Adil EL Rharbali, Hamza Bousfiha, Manal Hasri, Yassine Salih-Alj School Of Science and Engineering

Al Akhawayn University Ifrane, Morocco

{a.elrharbali, ha.bousfiha, m.hasri, y.salihalj}@aui.ma

Abstract—There is an increase need for advanced tools to support the next generation of automotive application. Hence, the development of the transportation field calls new technologies all gathered under ITS: Intelligent Transportation Systems. This paper gives an approach to ITS by introducing the Smart Cruise Control System (SCCS). This system combines the Stop&Go feature to the predictive one, all while maintaining the basic functions of an adaptive cruise control. SCCS suggests predictive speed adjustment and map reading from GPS data, in addition to the regulation of the security distance to the road conditions. The results obtained from this research show significant reduction of fuel consumption and an increase of traffic safety.

Keywords-ACC, Intelligent transportation system, Stop&Go, Predictive Cruise Control, Longitudinal Controllers, Fuel consumption.
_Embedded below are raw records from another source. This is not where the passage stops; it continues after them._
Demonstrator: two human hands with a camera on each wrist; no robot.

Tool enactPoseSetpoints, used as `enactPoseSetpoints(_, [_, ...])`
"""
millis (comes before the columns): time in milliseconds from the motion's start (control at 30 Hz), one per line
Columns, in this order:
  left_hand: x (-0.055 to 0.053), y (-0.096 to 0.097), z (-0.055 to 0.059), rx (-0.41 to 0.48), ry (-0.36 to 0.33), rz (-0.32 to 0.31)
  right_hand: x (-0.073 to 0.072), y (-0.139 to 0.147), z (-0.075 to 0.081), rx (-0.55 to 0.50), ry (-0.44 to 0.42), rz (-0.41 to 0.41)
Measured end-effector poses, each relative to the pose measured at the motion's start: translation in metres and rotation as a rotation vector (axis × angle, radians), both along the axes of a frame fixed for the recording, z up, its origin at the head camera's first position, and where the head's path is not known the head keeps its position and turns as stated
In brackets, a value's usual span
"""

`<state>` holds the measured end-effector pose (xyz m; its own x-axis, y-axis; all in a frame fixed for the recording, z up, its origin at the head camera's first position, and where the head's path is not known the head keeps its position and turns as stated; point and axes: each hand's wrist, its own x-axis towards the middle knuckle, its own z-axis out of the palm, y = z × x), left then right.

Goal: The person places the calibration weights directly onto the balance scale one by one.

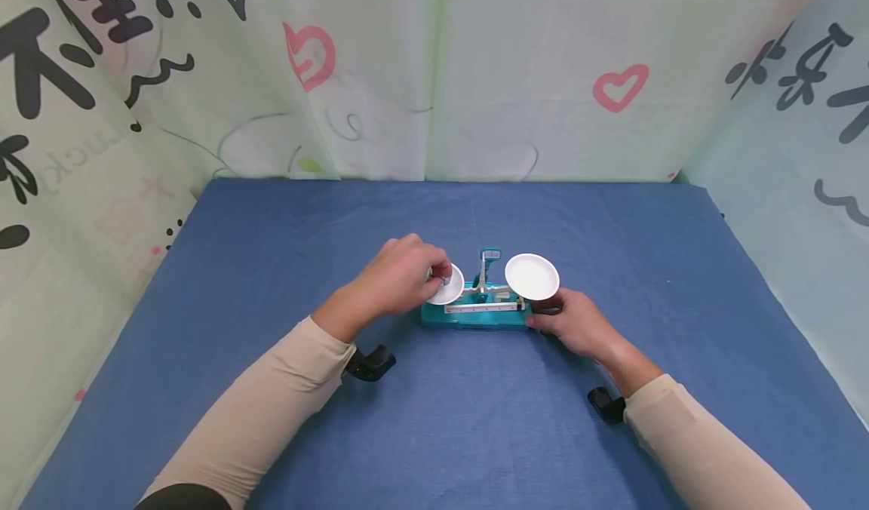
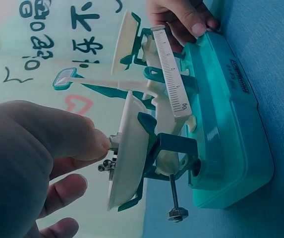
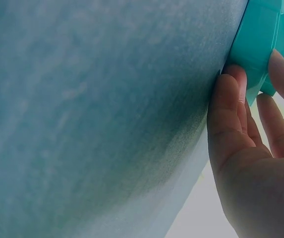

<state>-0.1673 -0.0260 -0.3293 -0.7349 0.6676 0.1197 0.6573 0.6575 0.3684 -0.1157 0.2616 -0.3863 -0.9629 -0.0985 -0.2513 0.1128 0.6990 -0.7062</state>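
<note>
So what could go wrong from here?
The left hand pinches a small metal weight close beside another on the left pan; a slip might knock one off. The right hand touches the teal base near the right pan; withdrawing could bump that pan.

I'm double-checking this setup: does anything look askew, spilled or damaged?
Yes: the balance scale looks askew, its left pan lower than its right pan. Metal pieces and the left hand there may explain it. Nothing looks spilled or damaged.
</note>
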Motion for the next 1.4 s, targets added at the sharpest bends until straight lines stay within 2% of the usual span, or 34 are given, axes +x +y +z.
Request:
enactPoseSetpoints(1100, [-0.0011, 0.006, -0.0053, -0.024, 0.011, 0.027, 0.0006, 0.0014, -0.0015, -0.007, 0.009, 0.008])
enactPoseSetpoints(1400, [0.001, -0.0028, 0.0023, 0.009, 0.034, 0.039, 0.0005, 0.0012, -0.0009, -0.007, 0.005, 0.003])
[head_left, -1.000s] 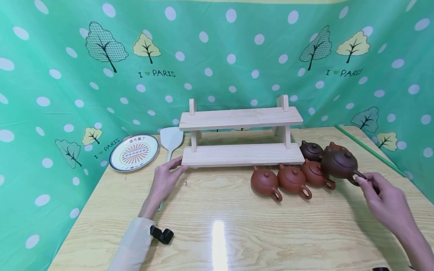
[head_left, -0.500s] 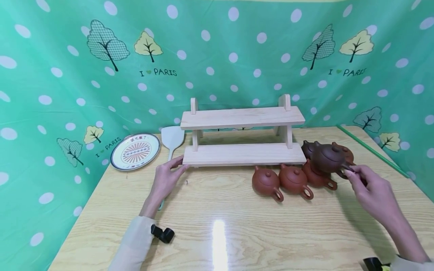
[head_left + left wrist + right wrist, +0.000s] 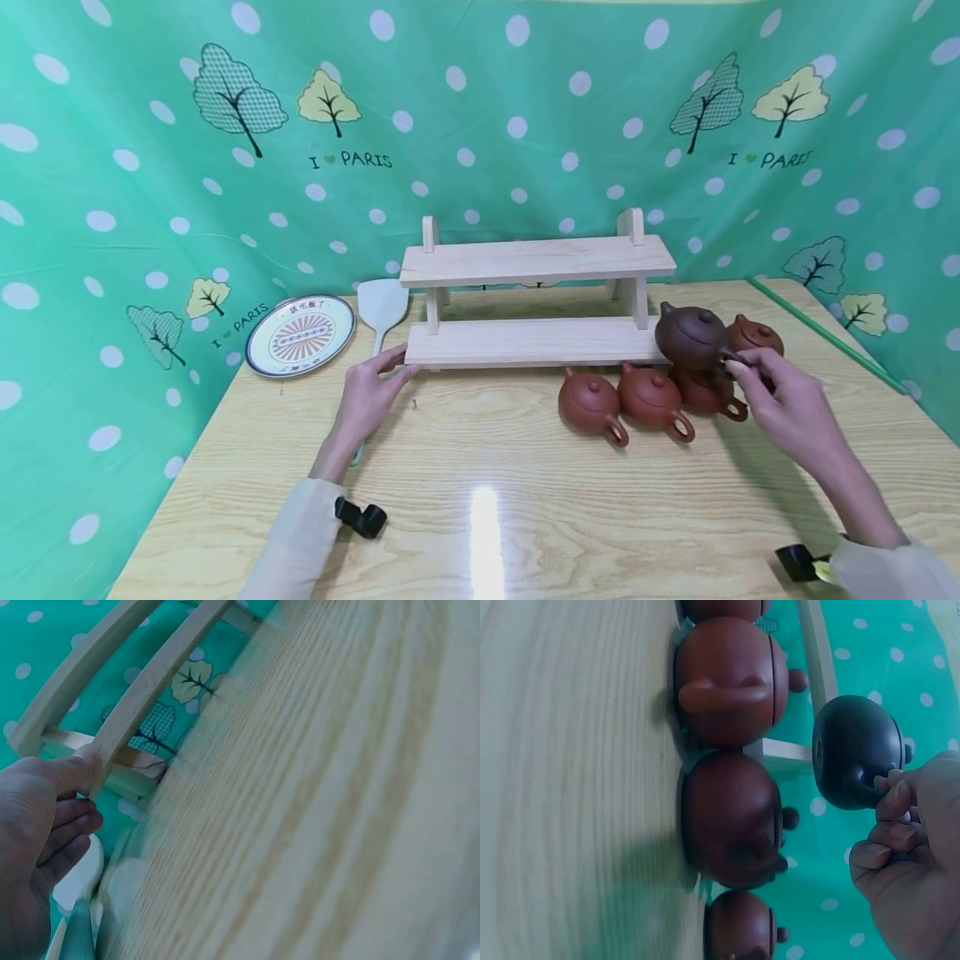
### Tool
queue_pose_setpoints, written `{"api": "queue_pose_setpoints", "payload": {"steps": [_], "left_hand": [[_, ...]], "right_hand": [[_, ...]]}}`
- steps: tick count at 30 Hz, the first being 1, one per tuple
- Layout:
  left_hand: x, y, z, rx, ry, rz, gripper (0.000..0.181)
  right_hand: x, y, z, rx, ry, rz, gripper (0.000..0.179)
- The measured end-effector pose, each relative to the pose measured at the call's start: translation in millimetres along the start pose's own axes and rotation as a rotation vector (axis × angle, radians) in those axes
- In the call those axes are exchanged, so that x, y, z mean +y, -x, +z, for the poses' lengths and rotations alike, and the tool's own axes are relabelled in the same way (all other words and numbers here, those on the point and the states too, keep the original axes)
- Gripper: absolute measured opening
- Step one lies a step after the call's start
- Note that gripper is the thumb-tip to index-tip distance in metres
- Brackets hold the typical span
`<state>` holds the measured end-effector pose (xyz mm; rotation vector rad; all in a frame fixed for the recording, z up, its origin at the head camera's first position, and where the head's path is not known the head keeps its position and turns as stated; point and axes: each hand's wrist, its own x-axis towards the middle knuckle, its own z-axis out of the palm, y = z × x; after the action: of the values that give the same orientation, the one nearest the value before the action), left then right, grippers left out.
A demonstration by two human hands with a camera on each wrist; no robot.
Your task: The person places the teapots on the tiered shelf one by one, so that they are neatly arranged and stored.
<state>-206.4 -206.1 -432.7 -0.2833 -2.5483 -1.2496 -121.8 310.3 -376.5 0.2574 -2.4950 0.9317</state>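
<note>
My right hand (image 3: 787, 408) pinches the handle of a dark brown teapot (image 3: 690, 337) and holds it in the air by the right end of the two-tier wooden shelf (image 3: 525, 342). In the right wrist view the dark teapot (image 3: 855, 750) is raised above the reddish-brown teapots. Those stand on the table: one (image 3: 588, 402) and another (image 3: 649, 398) in front of the shelf, a third (image 3: 701, 392) partly hidden below the dark pot, and one (image 3: 753, 333) behind. At the lower board's left end, my left hand (image 3: 367, 396) grips the wood, its thumb (image 3: 86, 757) against the board.
A round patterned plate (image 3: 300, 337) lies at the left, with a pale spatula (image 3: 382, 304) between it and the shelf. Along the right edge of the table (image 3: 570, 517) runs a green stick (image 3: 825, 335). A green dotted cloth (image 3: 517, 125) hangs behind.
My right hand has carried the dark teapot leftward and a little farther back, to the shelf's right end. The left hand stays at the shelf.
</note>
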Motion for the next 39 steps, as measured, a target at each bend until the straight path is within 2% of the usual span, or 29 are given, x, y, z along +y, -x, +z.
{"api": "queue_pose_setpoints", "payload": {"steps": [12,23,30,39], "left_hand": [[0.1,0.3,-0.9,-0.009,0.015,-0.011,0.044],[-1.1,-0.7,0.1,-0.009,0.002,-0.015,0.044],[-1.4,-1.3,-0.6,-0.013,-0.003,-0.007,0.044],[-1.6,-1.2,-0.7,-0.017,0.016,-0.016,0.046]], "right_hand": [[-13.9,-14.0,13.5,-0.04,-0.033,-0.017,0.012],[-22.0,-28.6,24.6,-0.027,-0.046,-0.062,0.004],[-28.9,-35.5,29.9,-0.042,-0.066,-0.058,0.007],[-38.8,-44.0,37.7,-0.039,-0.056,-0.094,0.008]]}}
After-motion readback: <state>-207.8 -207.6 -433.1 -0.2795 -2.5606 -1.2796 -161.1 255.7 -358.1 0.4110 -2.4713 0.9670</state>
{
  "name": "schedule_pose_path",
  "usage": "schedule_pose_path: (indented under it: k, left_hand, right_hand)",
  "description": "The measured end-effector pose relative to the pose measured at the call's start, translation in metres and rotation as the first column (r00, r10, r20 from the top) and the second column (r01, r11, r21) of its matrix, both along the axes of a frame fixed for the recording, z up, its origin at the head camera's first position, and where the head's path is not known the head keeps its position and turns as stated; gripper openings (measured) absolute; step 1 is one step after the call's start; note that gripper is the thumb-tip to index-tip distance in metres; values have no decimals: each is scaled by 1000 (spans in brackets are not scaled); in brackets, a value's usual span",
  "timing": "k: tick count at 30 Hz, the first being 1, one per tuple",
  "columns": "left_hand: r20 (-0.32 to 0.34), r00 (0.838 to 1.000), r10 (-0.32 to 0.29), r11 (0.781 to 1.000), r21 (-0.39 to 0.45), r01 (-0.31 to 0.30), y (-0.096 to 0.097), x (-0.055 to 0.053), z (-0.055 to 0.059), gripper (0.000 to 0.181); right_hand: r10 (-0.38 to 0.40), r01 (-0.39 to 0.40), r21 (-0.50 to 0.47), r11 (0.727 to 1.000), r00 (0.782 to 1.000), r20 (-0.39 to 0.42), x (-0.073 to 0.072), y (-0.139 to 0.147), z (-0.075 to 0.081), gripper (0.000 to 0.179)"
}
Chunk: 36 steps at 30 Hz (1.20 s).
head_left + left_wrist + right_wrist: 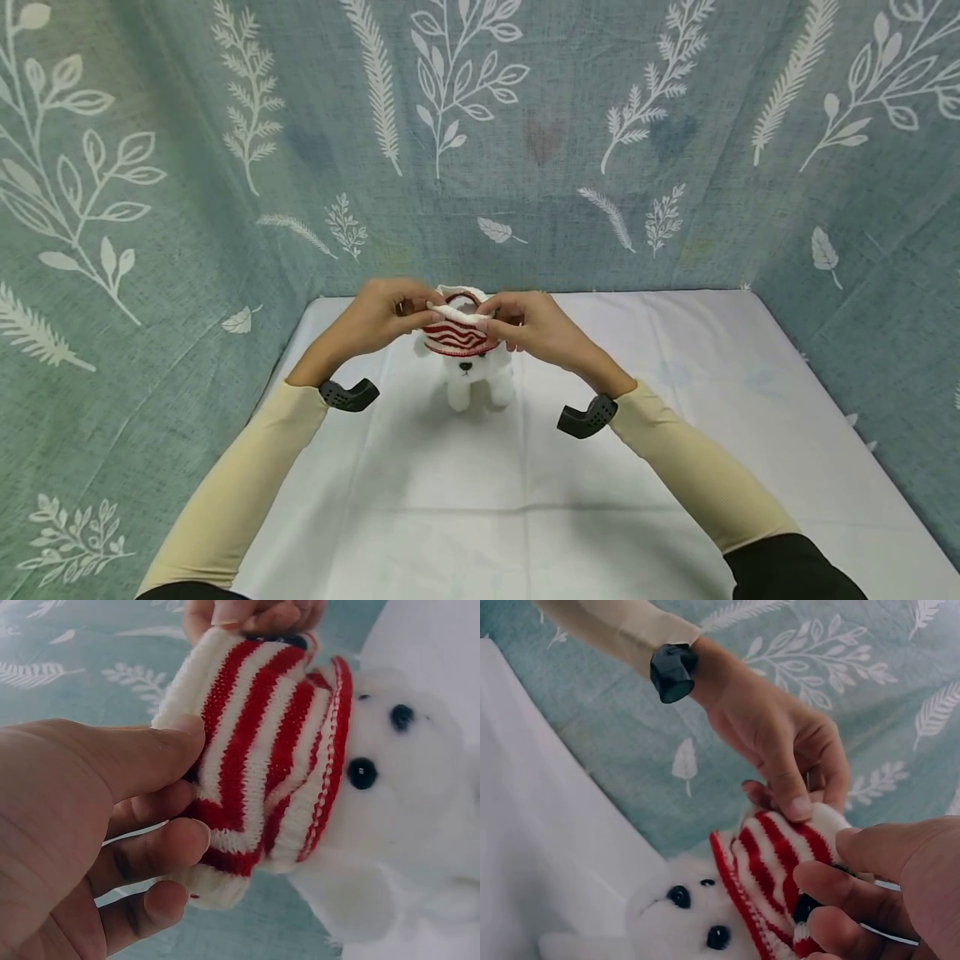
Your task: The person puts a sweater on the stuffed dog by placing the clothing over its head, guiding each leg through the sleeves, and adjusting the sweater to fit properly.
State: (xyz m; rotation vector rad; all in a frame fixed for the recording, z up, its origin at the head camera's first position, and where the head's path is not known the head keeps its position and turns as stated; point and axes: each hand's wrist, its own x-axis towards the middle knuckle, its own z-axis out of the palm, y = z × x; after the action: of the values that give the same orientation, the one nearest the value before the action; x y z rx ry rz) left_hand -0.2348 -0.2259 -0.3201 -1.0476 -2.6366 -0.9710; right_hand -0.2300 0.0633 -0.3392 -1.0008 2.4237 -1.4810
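Note:
A white plush dog [486, 372] stands upright on the white cloth, facing me. Over the top of its head sits a small knitted sweater [454, 338] with red and white stripes, its red-edged rim just above the dog's black eyes [361, 773]. My left hand [382, 315] pinches the sweater's white upper edge between thumb and fingers. On the other side, my right hand [536, 329] pinches the same edge. Dark patches on the knit show near the right fingers in the right wrist view. The dog's ears are partly hidden.
A white cloth [450, 533] covers the table. Green-blue curtains [540, 208] with white leaf prints hang behind it and along both sides. Each wrist wears a small black camera [350, 395].

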Motion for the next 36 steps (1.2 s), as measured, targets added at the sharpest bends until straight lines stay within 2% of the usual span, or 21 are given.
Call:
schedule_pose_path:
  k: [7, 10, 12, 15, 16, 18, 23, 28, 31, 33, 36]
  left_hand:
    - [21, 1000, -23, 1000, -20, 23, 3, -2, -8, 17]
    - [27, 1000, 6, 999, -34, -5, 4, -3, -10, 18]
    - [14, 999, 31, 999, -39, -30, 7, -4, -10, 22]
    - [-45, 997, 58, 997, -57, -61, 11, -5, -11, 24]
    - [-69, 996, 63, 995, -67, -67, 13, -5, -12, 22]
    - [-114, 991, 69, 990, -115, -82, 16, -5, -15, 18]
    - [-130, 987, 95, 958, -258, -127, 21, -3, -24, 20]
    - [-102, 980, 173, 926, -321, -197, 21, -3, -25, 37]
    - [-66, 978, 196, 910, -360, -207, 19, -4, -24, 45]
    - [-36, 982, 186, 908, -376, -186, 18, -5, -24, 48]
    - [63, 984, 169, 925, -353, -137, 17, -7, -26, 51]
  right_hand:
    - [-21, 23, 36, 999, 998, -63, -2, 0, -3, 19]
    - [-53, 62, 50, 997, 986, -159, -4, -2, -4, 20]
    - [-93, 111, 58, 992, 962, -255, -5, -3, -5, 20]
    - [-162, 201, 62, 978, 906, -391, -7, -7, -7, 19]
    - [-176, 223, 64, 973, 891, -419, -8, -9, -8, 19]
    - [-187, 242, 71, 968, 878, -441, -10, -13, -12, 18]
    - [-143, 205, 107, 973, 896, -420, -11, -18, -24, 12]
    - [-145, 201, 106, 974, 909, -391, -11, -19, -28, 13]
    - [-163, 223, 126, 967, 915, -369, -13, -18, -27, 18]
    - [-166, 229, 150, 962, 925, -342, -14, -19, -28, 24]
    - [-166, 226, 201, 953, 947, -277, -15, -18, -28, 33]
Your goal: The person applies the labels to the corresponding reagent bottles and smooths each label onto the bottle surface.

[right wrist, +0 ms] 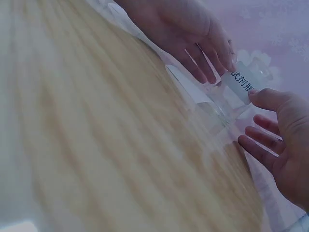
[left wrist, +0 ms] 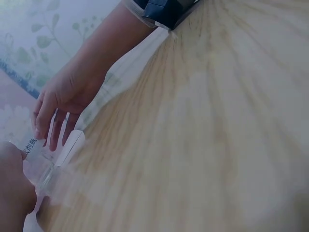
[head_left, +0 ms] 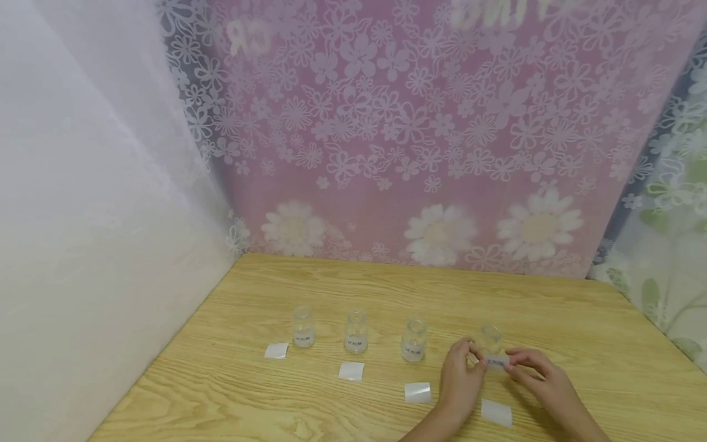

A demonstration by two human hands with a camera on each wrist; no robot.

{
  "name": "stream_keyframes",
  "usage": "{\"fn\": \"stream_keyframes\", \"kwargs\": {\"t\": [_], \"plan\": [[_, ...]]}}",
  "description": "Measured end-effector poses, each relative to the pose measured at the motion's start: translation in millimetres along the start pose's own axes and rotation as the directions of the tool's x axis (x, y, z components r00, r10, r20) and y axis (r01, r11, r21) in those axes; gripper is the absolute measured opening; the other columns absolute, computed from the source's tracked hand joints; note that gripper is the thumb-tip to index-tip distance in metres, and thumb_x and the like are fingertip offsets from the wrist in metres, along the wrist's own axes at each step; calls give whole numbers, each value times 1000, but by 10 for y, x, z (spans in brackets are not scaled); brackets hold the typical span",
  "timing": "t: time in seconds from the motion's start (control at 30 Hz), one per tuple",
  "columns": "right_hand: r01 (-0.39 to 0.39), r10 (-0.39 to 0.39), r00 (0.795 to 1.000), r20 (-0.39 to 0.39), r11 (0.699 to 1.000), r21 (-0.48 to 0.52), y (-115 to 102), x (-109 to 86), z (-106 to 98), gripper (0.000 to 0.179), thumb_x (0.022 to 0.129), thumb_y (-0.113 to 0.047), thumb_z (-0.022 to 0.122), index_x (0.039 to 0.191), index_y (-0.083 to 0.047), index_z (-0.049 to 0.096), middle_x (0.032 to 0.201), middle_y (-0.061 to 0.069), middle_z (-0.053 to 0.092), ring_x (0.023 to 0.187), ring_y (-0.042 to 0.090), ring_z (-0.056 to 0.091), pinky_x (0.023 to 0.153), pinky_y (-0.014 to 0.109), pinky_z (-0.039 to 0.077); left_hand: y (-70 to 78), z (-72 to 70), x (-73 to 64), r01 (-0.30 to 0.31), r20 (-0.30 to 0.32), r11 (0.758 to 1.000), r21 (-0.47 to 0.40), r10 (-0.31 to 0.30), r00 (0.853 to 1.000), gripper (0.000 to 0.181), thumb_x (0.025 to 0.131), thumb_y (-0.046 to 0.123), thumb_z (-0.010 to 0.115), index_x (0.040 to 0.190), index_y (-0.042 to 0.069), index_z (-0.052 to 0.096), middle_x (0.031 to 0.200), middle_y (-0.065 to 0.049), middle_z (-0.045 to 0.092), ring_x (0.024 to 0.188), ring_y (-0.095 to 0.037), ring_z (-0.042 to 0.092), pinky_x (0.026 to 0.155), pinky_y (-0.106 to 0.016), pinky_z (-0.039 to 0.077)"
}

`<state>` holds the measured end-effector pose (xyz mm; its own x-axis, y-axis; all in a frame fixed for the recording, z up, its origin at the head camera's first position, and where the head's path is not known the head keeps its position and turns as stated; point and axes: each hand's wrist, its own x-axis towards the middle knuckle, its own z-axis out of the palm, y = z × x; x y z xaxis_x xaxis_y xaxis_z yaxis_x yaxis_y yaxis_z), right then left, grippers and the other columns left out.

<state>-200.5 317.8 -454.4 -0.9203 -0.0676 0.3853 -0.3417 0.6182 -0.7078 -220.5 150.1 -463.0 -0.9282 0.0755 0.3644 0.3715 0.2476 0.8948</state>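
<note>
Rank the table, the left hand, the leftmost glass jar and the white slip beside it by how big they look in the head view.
1. table
2. left hand
3. leftmost glass jar
4. white slip
The hand sits nearer the camera, so its lead over the jar is unsure.

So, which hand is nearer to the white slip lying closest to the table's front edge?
Right. The right hand is just above that white slip; the left hand is further left.

Worktop (head_left: 580, 344): matt, light wood grain. Vials (head_left: 356, 332): clear, glossy glass, paper labels. Slips (head_left: 351, 371): white, glossy. Backdrop (head_left: 420, 123): translucent floral film.
</note>
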Motion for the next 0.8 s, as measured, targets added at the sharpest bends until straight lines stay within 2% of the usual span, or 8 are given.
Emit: {"fn": "stream_keyframes", "kwargs": {"t": [0.1, 0.17, 0.23, 0.33, 0.47, 0.6, 0.8], "plan": [[10, -10, 1000, 18, 1000, 6, 62, 36, 20, 7, 90, -15, 61, 94, -10, 61, 117, 13, 56, 99, -14, 41, 76, 42, 51, 0, -1, 15, 11, 7, 1000, 3, -11, 1000, 18, 83, 6, 65, 78, 19, 54, 121, 3, 54, 105, -16, 53, 84, -28, 46], [21, -22, 1000, 21, 1000, 14, 92, 52, 32, 6, 89, -14, 62, 93, -10, 61, 117, 11, 56, 100, -13, 42, 75, 34, 51, 9, -1, 23, 26, 13, 1000, -13, -26, 1000, 15, 83, 5, 65, 84, 18, 56, 116, 6, 55, 93, -9, 54, 75, -23, 47], [32, -33, 999, 13, 999, 14, 107, 60, 40, 5, 88, -12, 63, 92, -11, 62, 116, 8, 57, 99, -12, 44, 74, 26, 50, 16, 0, 31, 39, 11, 999, -20, -39, 999, 16, 83, 4, 64, 87, 17, 58, 114, 7, 56, 87, -6, 53, 72, -21, 46], [46, -46, 999, 4, 999, 5, 114, 69, 54, 4, 87, -11, 65, 90, -12, 62, 115, 7, 58, 98, -11, 45, 73, 19, 48, 20, 10, 41, 50, 6, 999, -20, -49, 999, 17, 83, 2, 64, 89, 17, 58, 113, 8, 57, 91, -7, 54, 74, -21, 47], [67, -67, 998, -7, 998, -1, 120, 80, 78, 5, 86, -10, 65, 89, -13, 63, 113, 9, 59, 98, -12, 45, 72, 17, 47, 8, 17, 48, 51, 5, 999, -19, -51, 999, 19, 83, 0, 63, 90, 17, 59, 116, 5, 57, 106, -13, 53, 81, -21, 46], [110, -110, 994, -25, 994, 10, 129, 89, 105, 9, 84, -5, 66, 88, -12, 62, 110, 10, 61, 97, -11, 48, 71, 17, 48, -8, 22, 51, 41, 5, 999, -30, -41, 999, 22, 83, -3, 62, 97, 13, 60, 114, 5, 57, 107, -12, 52, 80, -18, 46], [126, -125, 991, -53, 992, 13, 138, 88, 124, 11, 82, -1, 67, 87, -10, 62, 108, 18, 60, 93, -9, 50, 69, 15, 48, -31, 42, 48, 17, -17, 1000, -3, -17, 1000, 21, 82, -3, 63, 89, 15, 58, 114, 4, 58, 106, -11, 53, 77, -18, 46]]}}
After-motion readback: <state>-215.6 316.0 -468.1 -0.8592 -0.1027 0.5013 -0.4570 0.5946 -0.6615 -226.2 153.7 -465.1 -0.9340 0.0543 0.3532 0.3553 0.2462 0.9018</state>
I. INTRODUCTION During the last few decades, modern societies have been

suffering from problems due to the increase of on road traffic that created a congested network and has a negative impact on traffic safety, energy consumption, and air pollution [1].

The emergence of Intelligent Transportation Systems (ITS) tries to overcome these lasts by applying telematics and robotic technologies and techniques to reach safe driving since this could lead to innovative systems that could contribute to the problems encountered. Intelligent transportation systems support the driver in his tasks while increasing the driver’s safety and comfort, in addition they can have a positive impact on traffic flow and reduce gas emissions and fuel consumption. An advanced driver assistance system that is widely used in automotive industry is the Adaptive Cruise Control (ACC) [2].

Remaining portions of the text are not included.